DESCRIPTION OF THE TASK: Select every line below containing the word "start".

AVAILABLE DATA:
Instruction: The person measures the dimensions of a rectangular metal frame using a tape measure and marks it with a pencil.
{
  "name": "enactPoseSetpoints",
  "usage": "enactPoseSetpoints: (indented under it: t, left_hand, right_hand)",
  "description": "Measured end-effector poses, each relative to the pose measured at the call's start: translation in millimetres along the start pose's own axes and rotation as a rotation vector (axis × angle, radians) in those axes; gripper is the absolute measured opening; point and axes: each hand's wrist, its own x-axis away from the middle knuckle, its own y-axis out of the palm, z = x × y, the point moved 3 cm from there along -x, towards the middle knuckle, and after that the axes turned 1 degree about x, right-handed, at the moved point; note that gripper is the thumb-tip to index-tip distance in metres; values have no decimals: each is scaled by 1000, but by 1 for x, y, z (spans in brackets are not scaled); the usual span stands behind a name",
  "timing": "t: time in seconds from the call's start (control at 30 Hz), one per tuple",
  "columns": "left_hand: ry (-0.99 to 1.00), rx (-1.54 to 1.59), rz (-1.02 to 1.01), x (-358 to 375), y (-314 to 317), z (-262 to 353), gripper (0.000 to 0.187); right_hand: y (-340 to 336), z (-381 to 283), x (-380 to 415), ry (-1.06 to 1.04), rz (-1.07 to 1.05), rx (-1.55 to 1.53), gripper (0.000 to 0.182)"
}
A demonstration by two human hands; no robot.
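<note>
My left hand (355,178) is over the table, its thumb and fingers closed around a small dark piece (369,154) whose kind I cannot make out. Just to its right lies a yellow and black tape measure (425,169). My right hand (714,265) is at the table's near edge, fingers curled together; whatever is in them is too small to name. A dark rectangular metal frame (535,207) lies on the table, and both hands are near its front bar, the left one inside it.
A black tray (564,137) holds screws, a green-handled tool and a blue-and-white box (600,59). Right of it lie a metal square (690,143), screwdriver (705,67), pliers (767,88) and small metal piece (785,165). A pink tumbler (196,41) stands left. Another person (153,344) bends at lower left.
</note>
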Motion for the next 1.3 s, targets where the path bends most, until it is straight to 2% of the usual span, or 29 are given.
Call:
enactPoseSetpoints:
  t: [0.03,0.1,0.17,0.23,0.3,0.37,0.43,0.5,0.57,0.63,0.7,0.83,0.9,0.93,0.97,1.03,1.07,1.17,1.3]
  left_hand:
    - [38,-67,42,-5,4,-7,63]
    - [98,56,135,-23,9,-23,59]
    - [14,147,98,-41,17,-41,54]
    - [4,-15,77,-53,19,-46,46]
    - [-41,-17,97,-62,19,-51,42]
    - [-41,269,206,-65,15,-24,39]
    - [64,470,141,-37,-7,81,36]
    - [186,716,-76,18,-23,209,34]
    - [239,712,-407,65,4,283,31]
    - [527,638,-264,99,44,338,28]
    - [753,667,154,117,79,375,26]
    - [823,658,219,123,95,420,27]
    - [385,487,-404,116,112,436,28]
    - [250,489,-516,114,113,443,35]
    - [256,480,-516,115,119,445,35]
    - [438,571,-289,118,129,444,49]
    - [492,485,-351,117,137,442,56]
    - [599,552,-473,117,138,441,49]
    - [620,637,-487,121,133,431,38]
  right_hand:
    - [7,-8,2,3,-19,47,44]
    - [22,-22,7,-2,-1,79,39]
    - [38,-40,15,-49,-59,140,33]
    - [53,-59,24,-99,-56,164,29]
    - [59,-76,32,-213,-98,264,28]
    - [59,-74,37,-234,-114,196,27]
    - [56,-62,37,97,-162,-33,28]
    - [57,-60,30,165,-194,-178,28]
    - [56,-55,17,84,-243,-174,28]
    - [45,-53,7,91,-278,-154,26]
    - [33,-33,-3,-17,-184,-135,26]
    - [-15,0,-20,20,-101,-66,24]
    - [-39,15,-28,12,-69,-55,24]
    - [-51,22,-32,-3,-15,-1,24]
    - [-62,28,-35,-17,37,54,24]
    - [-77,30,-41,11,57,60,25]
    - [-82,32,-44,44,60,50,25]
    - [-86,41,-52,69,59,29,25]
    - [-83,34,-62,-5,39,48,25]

ANSWER:
  "description": "Measured end-effector poses, each relative to the pose measured at the call's start: translation in millimetres along the start pose's own axes and rotation as a rotation vector (axis × angle, radians) in those axes; gripper is the absolute measured opening; point and axes: each hand's wrist, its own x-axis away from the middle knuckle, its own y-axis out of the palm, z = x × y, the point moved 3 cm from there along -x, towards the middle knuckle, and after that the axes turned 1 degree about x, right-handed, at the moved point; note that gripper is the thumb-tip to index-tip distance in metres; values have no decimals: each is scaled by 1000, but by 1 for x, y, z (spans in brackets are not scaled); the usual span stands behind a name",
  "timing": "t: time in seconds from the call's start (control at 30 Hz), one per tuple",

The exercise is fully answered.